**WHAT YOU ARE ASKED TO DO**
Repeat back every line of the data, exactly.

**STORED DATA**
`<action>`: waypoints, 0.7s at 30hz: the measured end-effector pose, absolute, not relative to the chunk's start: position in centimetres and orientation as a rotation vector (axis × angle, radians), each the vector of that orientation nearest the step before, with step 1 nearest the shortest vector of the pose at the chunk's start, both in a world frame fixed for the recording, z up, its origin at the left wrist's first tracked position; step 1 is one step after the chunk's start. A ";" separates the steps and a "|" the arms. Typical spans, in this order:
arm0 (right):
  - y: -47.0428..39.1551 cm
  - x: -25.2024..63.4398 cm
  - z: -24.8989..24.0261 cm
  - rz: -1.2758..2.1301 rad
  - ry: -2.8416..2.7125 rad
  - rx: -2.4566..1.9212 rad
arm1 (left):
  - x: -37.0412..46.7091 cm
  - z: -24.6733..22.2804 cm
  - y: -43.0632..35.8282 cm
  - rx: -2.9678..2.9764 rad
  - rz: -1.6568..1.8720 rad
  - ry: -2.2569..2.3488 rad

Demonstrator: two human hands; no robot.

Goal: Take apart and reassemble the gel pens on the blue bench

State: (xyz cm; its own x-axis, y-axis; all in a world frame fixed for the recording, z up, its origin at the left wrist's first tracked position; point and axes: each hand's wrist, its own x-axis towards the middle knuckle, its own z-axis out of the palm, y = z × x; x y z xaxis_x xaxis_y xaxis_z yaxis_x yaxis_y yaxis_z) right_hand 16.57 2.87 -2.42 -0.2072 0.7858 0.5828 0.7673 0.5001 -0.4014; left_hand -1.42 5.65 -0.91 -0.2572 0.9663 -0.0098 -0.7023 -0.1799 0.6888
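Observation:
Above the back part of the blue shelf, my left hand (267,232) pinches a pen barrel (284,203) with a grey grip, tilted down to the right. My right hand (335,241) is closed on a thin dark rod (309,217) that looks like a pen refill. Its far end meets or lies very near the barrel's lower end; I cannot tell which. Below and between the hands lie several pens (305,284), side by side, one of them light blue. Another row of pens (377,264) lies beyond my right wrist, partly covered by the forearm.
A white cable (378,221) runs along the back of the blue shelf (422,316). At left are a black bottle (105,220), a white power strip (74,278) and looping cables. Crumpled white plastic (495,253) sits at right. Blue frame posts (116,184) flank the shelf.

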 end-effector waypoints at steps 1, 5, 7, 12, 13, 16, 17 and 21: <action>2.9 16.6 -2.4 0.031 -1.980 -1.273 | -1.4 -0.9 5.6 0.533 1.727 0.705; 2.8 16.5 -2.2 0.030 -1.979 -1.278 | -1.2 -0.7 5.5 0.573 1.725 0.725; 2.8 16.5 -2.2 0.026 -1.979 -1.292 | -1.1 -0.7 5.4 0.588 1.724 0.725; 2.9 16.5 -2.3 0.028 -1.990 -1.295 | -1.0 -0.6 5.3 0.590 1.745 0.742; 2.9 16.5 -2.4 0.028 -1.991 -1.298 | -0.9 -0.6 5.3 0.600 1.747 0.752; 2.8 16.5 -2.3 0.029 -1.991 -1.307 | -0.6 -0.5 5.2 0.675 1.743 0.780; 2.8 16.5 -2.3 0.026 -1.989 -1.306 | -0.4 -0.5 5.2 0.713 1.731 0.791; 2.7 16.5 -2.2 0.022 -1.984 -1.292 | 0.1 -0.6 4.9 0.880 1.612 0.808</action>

**COMPLETED TASK**
`<action>`: waypoints, 0.7s at 30hz: the measured end-effector pose, absolute, not relative to the chunk's start: position in centimetres and orientation as a rotation vector (axis × angle, radians), each the vector of that orientation nearest the step before, with step 1 nearest the shortest vector of the pose at the chunk's start, both in a world frame fixed for the recording, z up, its origin at the left wrist's first tracked position; step 1 is one step after the chunk's start. A ";" separates the steps and a "|" the arms. Typical spans, in this order:
arm0 (right):
  - y: -47.0428..39.1551 cm
  - x: -25.2024..63.4398 cm
  - z: -24.8989..24.0261 cm
  - rz: -1.2758..2.1301 rad
  - ry: -2.8416..2.7125 rad
  - rx: -2.4566..1.9212 rad
arm1 (left):
  - x: -37.0412..46.7091 cm
  - z: -24.6733..22.2804 cm
  - y: -43.0632..35.8282 cm
  - rx: -2.9678..2.9764 rad
  - rz: -1.6568..1.8720 rad
  - ry: -2.2569..2.3488 rad

Demonstrator: two human hands; no robot.

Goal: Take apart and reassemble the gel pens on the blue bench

State: (xyz cm; its own x-axis, y-axis; all in a world frame fixed for the recording, z up, its origin at the left wrist's first tracked position; point and axes: each hand's wrist, its own x-axis towards the middle knuckle, its own z-axis out of the palm, y = z × x; x y z xaxis_x xaxis_y xaxis_z yaxis_x yaxis_y yaxis_z) right_hand 16.57 2.87 -2.42 -0.2072 0.7858 0.5828 0.7673 0.5001 -0.4014; left_hand -1.42 5.65 -0.91 -0.2572 0.9663 -0.0098 -0.7023 -0.1799 0.6888
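Observation:
Above the back part of the blue shelf, my left hand (267,232) pinches a pen barrel (284,203) with a grey grip, tilted down to the right. My right hand (335,241) is closed on a thin dark rod (309,217) that looks like a pen refill. Its far end meets or lies very near the barrel's lower end; I cannot tell which. Below and between the hands lie several pens (305,284), side by side, one of them light blue. Another row of pens (377,264) lies beyond my right wrist, partly covered by the forearm.
A white cable (378,221) runs along the back of the blue shelf (422,316). At left are a black bottle (105,220), a white power strip (74,278) and looping cables. Crumpled white plastic (495,253) sits at right. Blue frame posts (116,184) flank the shelf.
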
 end-effector waypoints at steps 1, 5, 7, 12, 13, 16, 17 and 21: <action>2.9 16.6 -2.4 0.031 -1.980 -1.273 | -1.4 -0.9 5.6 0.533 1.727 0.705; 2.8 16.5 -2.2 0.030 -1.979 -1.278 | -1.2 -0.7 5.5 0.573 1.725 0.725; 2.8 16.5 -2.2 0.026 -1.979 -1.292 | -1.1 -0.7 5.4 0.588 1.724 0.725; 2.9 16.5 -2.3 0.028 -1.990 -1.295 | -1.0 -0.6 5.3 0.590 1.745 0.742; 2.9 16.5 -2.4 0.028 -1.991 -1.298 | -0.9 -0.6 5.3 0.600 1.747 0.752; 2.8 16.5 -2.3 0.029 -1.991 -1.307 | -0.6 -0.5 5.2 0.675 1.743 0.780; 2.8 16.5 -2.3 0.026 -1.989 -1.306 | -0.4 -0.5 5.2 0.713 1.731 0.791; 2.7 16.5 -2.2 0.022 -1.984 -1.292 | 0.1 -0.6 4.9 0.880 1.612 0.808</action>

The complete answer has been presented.